Your instructions —
Go through the lines below and transcribe each one exactly.
___
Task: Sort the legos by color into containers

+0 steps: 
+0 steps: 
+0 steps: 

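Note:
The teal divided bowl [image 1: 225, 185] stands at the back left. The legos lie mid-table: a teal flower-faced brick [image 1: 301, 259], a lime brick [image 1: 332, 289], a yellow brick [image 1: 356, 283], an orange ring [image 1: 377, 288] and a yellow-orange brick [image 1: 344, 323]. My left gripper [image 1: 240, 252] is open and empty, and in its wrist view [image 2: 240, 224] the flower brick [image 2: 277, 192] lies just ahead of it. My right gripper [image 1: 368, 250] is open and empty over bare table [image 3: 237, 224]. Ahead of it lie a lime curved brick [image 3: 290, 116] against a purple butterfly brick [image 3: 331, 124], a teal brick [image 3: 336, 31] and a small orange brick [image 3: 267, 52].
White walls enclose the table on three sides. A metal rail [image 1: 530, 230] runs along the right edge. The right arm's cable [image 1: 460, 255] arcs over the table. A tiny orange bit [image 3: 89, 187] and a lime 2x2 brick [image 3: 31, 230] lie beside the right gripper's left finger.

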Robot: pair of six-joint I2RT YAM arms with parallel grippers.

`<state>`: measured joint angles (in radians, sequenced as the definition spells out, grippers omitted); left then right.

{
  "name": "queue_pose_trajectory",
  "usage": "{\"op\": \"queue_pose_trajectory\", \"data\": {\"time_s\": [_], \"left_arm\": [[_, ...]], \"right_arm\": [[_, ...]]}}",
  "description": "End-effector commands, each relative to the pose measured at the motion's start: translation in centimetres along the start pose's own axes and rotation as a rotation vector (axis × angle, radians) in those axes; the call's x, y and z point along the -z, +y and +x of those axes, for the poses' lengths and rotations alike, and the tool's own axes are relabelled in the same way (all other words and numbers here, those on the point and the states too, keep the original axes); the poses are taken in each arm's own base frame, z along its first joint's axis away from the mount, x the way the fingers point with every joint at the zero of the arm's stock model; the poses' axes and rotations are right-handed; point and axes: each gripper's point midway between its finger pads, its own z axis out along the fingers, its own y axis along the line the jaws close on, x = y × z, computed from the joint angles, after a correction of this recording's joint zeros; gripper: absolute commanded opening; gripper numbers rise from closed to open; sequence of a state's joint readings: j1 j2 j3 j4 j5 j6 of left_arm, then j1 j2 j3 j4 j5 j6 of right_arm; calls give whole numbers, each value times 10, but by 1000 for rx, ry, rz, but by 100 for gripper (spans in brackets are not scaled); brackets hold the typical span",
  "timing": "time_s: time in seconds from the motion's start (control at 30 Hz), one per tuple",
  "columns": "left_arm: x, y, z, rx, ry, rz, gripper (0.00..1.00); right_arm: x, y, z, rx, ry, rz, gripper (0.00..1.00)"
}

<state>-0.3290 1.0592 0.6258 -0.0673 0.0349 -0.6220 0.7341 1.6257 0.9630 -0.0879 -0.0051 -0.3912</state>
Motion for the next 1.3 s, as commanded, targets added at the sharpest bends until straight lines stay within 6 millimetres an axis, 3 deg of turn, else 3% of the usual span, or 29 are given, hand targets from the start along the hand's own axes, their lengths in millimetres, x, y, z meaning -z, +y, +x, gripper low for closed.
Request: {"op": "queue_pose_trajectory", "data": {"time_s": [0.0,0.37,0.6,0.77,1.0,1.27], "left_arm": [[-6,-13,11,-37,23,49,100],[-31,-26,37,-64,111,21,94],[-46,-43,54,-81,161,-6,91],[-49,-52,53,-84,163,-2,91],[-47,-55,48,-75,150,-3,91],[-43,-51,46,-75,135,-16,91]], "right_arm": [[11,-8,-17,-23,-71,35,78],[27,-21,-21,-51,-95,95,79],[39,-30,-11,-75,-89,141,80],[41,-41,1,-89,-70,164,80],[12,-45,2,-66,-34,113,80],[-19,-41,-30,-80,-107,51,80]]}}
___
Response box —
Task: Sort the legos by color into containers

+0 steps: 
+0 steps: 
+0 steps: 

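Note:
The teal divided bowl [image 1: 225, 185] stands at the back left. The legos lie mid-table: a teal flower-faced brick [image 1: 301, 259], a lime brick [image 1: 332, 289], a yellow brick [image 1: 356, 283], an orange ring [image 1: 377, 288] and a yellow-orange brick [image 1: 344, 323]. My left gripper [image 1: 240, 252] is open and empty, and in its wrist view [image 2: 240, 224] the flower brick [image 2: 277, 192] lies just ahead of it. My right gripper [image 1: 368, 250] is open and empty over bare table [image 3: 237, 224]. Ahead of it lie a lime curved brick [image 3: 290, 116] against a purple butterfly brick [image 3: 331, 124], a teal brick [image 3: 336, 31] and a small orange brick [image 3: 267, 52].
White walls enclose the table on three sides. A metal rail [image 1: 530, 230] runs along the right edge. The right arm's cable [image 1: 460, 255] arcs over the table. A tiny orange bit [image 3: 89, 187] and a lime 2x2 brick [image 3: 31, 230] lie beside the right gripper's left finger.
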
Robot: pair of six-joint I2RT YAM arms with parallel grippers.

`<state>`: measured joint angles (in radians, sequenced as the definition spells out, grippers omitted); left then right.

{
  "name": "queue_pose_trajectory",
  "usage": "{\"op\": \"queue_pose_trajectory\", \"data\": {\"time_s\": [_], \"left_arm\": [[_, ...]], \"right_arm\": [[_, ...]]}}",
  "description": "End-effector commands, each relative to the pose measured at the motion's start: translation in centimetres along the start pose's own axes and rotation as a rotation vector (axis × angle, radians) in those axes; the call's x, y and z point along the -z, +y and +x of those axes, for the poses' lengths and rotations alike, and the tool's own axes are relabelled in the same way (all other words and numbers here, those on the point and the states too, keep the original axes); the poses are taken in each arm's own base frame, z along its first joint's axis away from the mount, x the way the fingers point with every joint at the zero of the arm's stock model; the poses' axes and rotations are right-handed; point and axes: each gripper's point midway between its finger pads, its own z axis out along the fingers, its own y axis along the line the jaws close on, x = y × z, computed from the joint angles, after a correction of this recording's joint zeros; gripper: absolute commanded opening; gripper numbers rise from closed to open; sequence of a state's joint readings: j1 j2 j3 j4 j5 j6 of left_arm, then j1 j2 j3 j4 j5 j6 of right_arm; calls give whole numbers, each value times 10, but by 1000 for rx, ry, rz, but by 100 for gripper (spans in brackets are not scaled); brackets hold the typical span",
  "timing": "time_s: time in seconds from the motion's start (control at 30 Hz), one per tuple",
  "columns": "left_arm: x, y, z, rx, ry, rz, gripper (0.00..1.00); right_arm: x, y, z, rx, ry, rz, gripper (0.00..1.00)"
}

<state>-0.3290 1.0592 0.6258 -0.0673 0.0349 -0.6220 0.7341 1.6257 0.9630 -0.0879 -0.0051 -0.3912</state>
Motion for the next 1.3 s, as commanded, targets added at the sharpest bends until straight lines stay within 6 millimetres an axis, 3 deg of turn, else 3% of the usual span, or 29 are given, hand targets from the start along the hand's own axes, their lengths in millimetres, x, y, z meaning -z, +y, +x, gripper low for closed.
Request: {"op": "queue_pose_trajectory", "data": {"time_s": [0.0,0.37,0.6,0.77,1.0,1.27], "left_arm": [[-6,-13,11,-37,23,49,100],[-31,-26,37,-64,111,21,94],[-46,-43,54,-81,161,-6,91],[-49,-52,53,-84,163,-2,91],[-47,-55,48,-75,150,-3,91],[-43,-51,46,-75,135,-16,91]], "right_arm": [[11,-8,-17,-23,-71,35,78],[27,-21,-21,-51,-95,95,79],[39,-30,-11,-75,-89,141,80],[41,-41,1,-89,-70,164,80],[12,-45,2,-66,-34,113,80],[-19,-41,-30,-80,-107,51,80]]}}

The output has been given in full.